Zu der Einführung dieser Impfpflicht, die auch für Beschäftigte in Schulen, Kitas, Krankenhäusern und Arztpraxen gilt, kam es auch deshalb, weil es in Deutschland in den letzten 20 Jahren immer wieder – im Mindestabstand von mindestens zwei Jahren – größere Ausbrüche gegeben hatte. So wurden 2002 genau 4656 Erkrankungen gemeldet, 2006 waren es 2308, 2011 wurden 1608 Fälle registriert. Die letzte derartige Häufung von Erkrankungen wurde 2015 mit insgesamt 2465 Erkrankungen beobachtet. In den anderen Jahren lag die Fallzahl im dreistelligen Bereich – bis auf die beiden Corona-Jahre: 2020 lag die Zahl bei 76, 2021 wurden nur noch zehn Erkrankungen gemeldet. Eine Meldepflicht für Masern gibt es in Deutschland erst seit 2001.

Für die Einführung der Impfpflicht dürfte ebenfalls eine Rolle gespielt haben, dass sich in der WHO-Europaregion 2018 die Masernfälle verdreifacht hatten, bei damals gegenläufigem Trend in Deutschland. Am schwersten betroffen war in dem Jahr die Ukraine mit 53 000 Fällen, es folgten Serbien, Israel, Frankreich und Italien.

Fast alle der in der jüngeren Vergangenheit in Deutschland Erkrankten waren ungeimpft, zudem waren immer mehr Jugendliche und junge Erwachsene betroffen. Deshalb empfahl die Stiko 2010 eine Impfung für nicht oder in der Kindheit nur einmal geimpfte, nach 1970 geborene Erwachsene. So sollten Immunitätslücken geschlossen werden.

Von der Impfpflicht ausgenommen sind alle, die vor 1971 geboren sind. Bei den Älteren geht man davon aus, dass sie höchstwahrscheinlich einmal die Masern hatten. Die Impfung wird in der Bundesrepublik seit 1974 empfohlen, in der DDR war sie seit 1970 für Kinder Pflicht.

Masern gehören zu den ansteckendsten Infektionskrankheiten beim Menschen: Ohne entsprechenden Immunschutz – also eine Impfung oder eine bereits durchgemachte Infektion – erkranken fast alle Menschen nach einem Kontakt mit dem Virus. Übertragen werden Masern von Mensch zu Mensch über eine Tröpfcheninfektion, etwa beim Niesen oder Sprechen. Masern sind bereits mehrere Tage vor Auftreten der ersten Krankheitszeichen ansteckend.
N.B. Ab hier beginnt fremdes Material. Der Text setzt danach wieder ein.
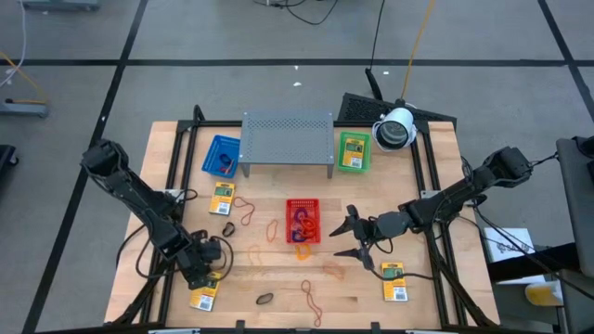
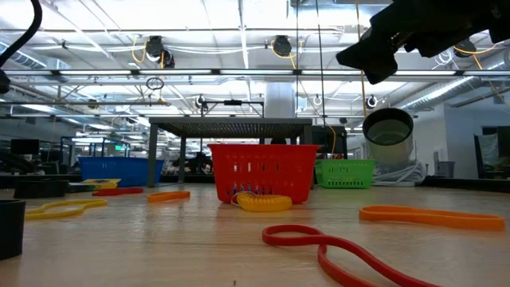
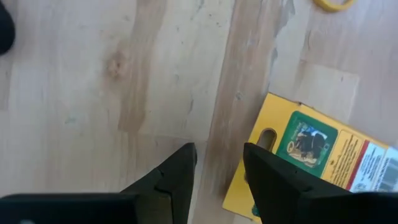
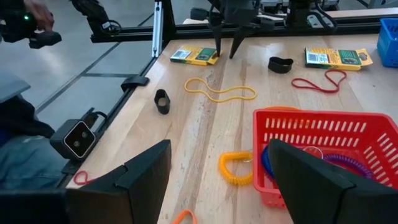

Insbesondere bei Kindern unter fünf Jahren und Erwachsenen über 20 Jahren können Masern zu schweren Komplikationen führen. Dazu gehören Mittelohrentzündungen, Lungenentzündungen und Durchfälle – sie werden meist durch zusätzliche Erreger ausgelöst. Seltener kommt es zu einer Gehirnentzündung oder Spätfolgen.

Selbst wenn Komplikationen und Spätfolgen in den meisten Fällen ausbleiben, ist der übliche Krankheitsverlauf nicht harmlos: Zehn bis zwölf Tage nach der Ansteckung stellen sich starke grippeähnliche Symptome ein, darunter hohes Fieber. An der Wangenschleimhaut entsteht ein weißlicher Belag, die sogenannten Koplik-Flecken. Einige Tage später kommt der typische Masernausschlag dazu und das Fieber steigt noch einmal. In der Regel beginnt der Ausschlag im Gesicht und hinter den Ohren und dehnt sich dann auf dem ganzen Körper aus. Nach drei bis vier Tagen ist die Plage vorbei, auch das Fieber geht zurück.

Eine lange nur vermutete Folge einer Maserninfektion wurde 2019 von US-Forschern bestätigt. Durch die Erkrankung sterben Teile des Immunsystems regelrecht ab, darunter B-Gedächtniszellen. Nachweisen ließ sich das in Blutproben nicht geimpfter Vier- bis 17-Jähriger vor und nach einer Infektion. Vor der Infektion gefundene Antikörper gegen verschiedene Erreger waren zwei Monate danach nicht mehr zu finden. Die Diversität des gesamten Antikörperbestands hatte zudem deutlich abgenommen. 2018 hatte eine britische Kohortenstudie bereits ergeben, dass fünf Jahre nach einer Maserninfektion noch zehn bis 15 Prozent der Kinder Zeichen einer Immunsupression zeigten.

In Deutschland stehen die Masern, unbenommen der Impfpflicht, auf dem Plan der empfohlenen Impfungen. Die erste sollte zwischen vollendetem elften und 14. Lebensmonat gegeben werden, aber frühestens mit neun Monaten. Die zweite Impfung erfolgt spätestens vor dem zweiten Geburtstag.